* **Task item**: Across the entries below, tally every line that holds the string "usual" and reply with the number only.

Dataset entries
————————
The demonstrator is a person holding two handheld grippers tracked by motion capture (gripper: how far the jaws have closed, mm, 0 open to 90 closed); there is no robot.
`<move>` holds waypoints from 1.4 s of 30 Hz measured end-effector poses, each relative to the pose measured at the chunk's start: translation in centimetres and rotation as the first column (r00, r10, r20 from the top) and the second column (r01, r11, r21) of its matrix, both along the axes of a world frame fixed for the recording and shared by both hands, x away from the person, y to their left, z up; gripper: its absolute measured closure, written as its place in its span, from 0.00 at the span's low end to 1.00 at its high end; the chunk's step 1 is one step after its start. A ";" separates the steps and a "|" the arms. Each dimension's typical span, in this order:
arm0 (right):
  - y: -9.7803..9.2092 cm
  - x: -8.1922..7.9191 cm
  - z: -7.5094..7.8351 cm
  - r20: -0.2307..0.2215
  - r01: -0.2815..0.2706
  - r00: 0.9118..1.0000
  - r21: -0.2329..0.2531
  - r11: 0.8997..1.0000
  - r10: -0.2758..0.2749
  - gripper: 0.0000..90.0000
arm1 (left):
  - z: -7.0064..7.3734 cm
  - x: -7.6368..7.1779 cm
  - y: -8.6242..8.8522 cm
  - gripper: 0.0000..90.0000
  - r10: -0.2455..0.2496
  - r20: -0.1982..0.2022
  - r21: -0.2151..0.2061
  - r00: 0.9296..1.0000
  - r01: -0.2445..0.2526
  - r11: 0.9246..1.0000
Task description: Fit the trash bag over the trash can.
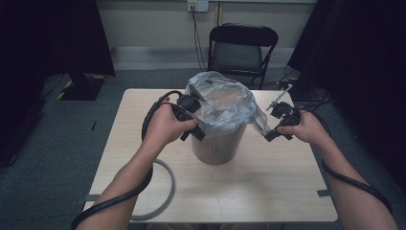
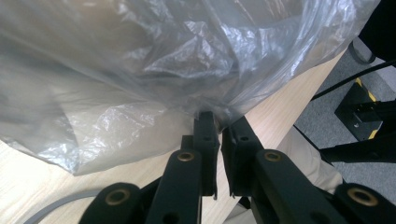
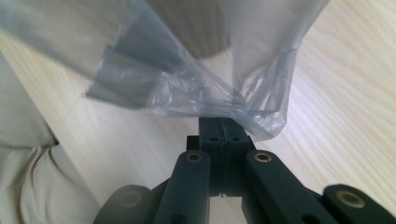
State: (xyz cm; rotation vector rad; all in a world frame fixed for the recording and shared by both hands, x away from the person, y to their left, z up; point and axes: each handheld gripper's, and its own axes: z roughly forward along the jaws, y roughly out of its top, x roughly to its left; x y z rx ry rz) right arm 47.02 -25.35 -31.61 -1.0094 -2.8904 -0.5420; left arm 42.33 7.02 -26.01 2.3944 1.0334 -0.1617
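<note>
- Grey carpet surrounds a pale wooden table (image 1: 268, 191); a black folding chair (image 1: 242, 48) stands at the top centre of the high view.
- At the middle of the table stands a brown ribbed bin (image 1: 218, 143), with a clear plastic bag (image 1: 225, 98) draped over its rim.
- Left gripper (image 1: 191, 125), at the bin's left side: its jaws stand almost closed, pinching the bag's edge (image 2: 210, 109).
- Right gripper (image 1: 274, 133), right of the bin: its jaws are pressed together on a stretched corner of the bag (image 3: 224, 109).
</note>
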 end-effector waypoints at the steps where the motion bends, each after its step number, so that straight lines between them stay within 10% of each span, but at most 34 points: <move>1: -0.2 -0.1 -0.1 -0.001 0.004 1.000 0.001 1.000 -0.004 1.00 | 0.0 0.0 0.0 0.91 -0.001 0.005 0.006 1.000 0.001 1.000; 23: 1.6 0.9 -4.7 -0.046 0.008 0.999 -0.015 1.000 -0.009 1.00 | -1.2 0.3 -0.4 1.00 0.003 -0.039 0.007 0.999 -0.003 1.000; 28: 1.2 0.6 -3.5 -0.023 0.007 1.000 0.033 0.999 -0.006 0.98 | -2.9 1.1 0.1 1.00 0.023 -0.084 0.061 0.996 -0.018 0.998; 33: 0.2 0.4 -2.1 0.018 0.020 1.000 0.073 0.997 -0.021 0.96 | -2.4 1.2 1.0 0.99 0.043 -0.038 0.045 0.998 -0.041 0.998; 42: -0.2 0.2 0.3 0.077 0.024 0.997 0.060 0.998 -0.029 0.86 | -0.2 0.3 3.1 0.42 0.097 0.039 0.051 0.995 -0.099 0.994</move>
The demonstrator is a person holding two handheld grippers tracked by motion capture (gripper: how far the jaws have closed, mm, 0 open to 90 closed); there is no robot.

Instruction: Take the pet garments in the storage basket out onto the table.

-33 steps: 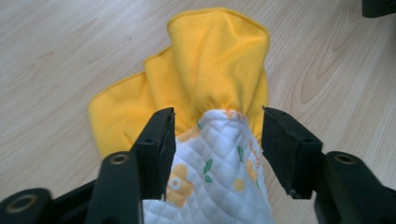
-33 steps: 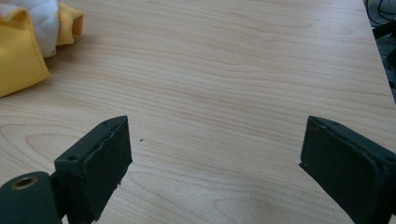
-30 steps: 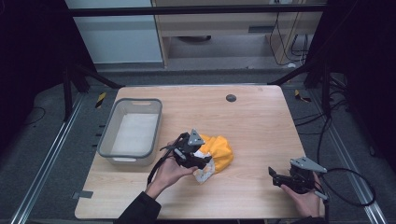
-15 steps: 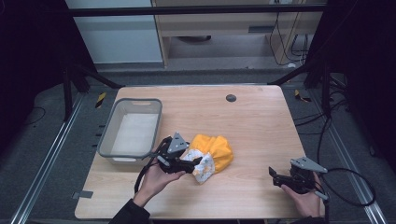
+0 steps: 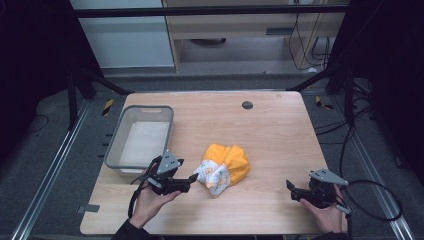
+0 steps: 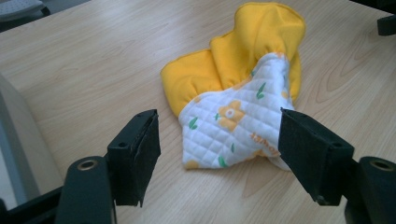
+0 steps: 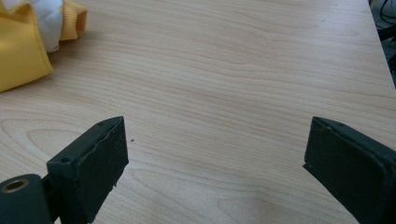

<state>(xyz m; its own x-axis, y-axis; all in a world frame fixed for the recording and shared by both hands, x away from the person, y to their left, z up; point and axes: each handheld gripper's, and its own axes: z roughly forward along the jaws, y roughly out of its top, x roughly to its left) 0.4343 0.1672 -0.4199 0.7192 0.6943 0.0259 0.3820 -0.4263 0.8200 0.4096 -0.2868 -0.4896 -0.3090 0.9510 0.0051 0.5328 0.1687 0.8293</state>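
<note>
Retreating from the yellow cloth (image 5: 226, 167), the left tongs (image 5: 192, 178) are now sitting just clear of its white quilted corner (image 6: 229, 128), where a second ago they were pressed into the bundle. Their jaws are standing wide apart with nothing between them, the quilted corner lying just ahead of them. The cloth is lying crumpled on the tabletop (image 5: 270, 130), just beside the grey bin (image 5: 141, 138) on the side away from the table edge. The right tongs (image 5: 290, 187) are resting well apart from the cloth, likewise spread and empty, and are unchanged. The withdrawal is probably setting up a fresh grasp on the quilted corner, so lifting the cloth toward the bin is not yet underway.
</note>
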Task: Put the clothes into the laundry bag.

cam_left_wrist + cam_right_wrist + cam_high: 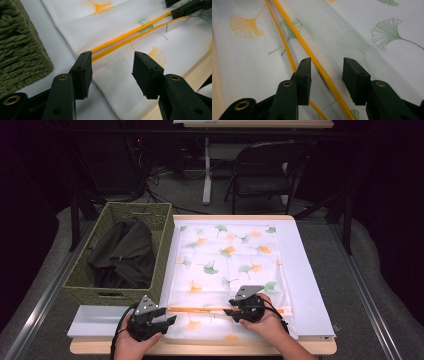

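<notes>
Dark floor, a folding chair (265,170) and trailing cables frame a pale table (310,285) in the high view, where a sheer white cloth (230,255) printed with ginkgo leaves lies spread flat beside a woven green basket (165,245) holding dark clothing (125,255). The cloth's near edge, trimmed in orange piping (200,308), is folded over toward the person, and the left gripper (162,320) and right gripper (237,309) sit at either end of that fold. From the left gripper view, the jaws stand apart with nothing between them, straddling the end of the doubled orange piping (130,35) at the cloth's corner, the basket wall (22,45) just beside. From the right gripper view, the jaws are likewise spread and empty, one strand of piping (312,57) running between them over the gauzy cloth (367,30). This fabric looks very light, limp and easily snagged; the piped hem is probably the firmest place to pinch, since the thin weave would likely slip or bunch.
</notes>
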Motion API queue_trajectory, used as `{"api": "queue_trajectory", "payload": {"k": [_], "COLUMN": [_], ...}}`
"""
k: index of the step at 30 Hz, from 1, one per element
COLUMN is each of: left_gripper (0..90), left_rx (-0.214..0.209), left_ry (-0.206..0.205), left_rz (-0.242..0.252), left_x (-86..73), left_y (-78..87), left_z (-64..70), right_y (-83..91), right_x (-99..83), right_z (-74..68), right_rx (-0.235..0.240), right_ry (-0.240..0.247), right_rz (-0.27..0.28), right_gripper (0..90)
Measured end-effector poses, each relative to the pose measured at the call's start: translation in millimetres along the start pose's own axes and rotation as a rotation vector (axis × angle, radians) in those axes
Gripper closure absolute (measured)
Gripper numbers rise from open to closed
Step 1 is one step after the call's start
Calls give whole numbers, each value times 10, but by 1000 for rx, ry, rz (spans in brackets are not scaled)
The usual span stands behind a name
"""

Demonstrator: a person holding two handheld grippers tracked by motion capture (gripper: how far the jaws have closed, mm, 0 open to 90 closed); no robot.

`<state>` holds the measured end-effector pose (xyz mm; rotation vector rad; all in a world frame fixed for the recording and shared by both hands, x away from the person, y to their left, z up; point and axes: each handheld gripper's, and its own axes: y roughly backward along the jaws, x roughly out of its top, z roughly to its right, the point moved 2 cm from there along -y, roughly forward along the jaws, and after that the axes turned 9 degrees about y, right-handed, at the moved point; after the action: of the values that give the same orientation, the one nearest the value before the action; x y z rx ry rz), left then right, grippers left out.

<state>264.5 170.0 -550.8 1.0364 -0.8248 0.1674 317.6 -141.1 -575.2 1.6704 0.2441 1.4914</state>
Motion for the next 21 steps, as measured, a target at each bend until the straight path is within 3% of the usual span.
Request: {"api": "queue_trajectory", "payload": {"k": [12, 21], "left_gripper": [496, 493], "left_rx": [-13, -16], "left_ry": [-7, -20], "left_rz": [-15, -3], "left_x": [-21, -8], "left_y": [-52, -15], "left_z": [19, 43], "right_y": [-13, -21], "right_x": [-13, -10], "right_z": [30, 22], "right_rx": [-34, -42], "right_ry": [7, 4], "right_rz": [13, 18], "right_gripper": [719, 750]}}
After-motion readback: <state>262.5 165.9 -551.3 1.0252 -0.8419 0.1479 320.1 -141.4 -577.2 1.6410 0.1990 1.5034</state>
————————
* **Exercise result**: 2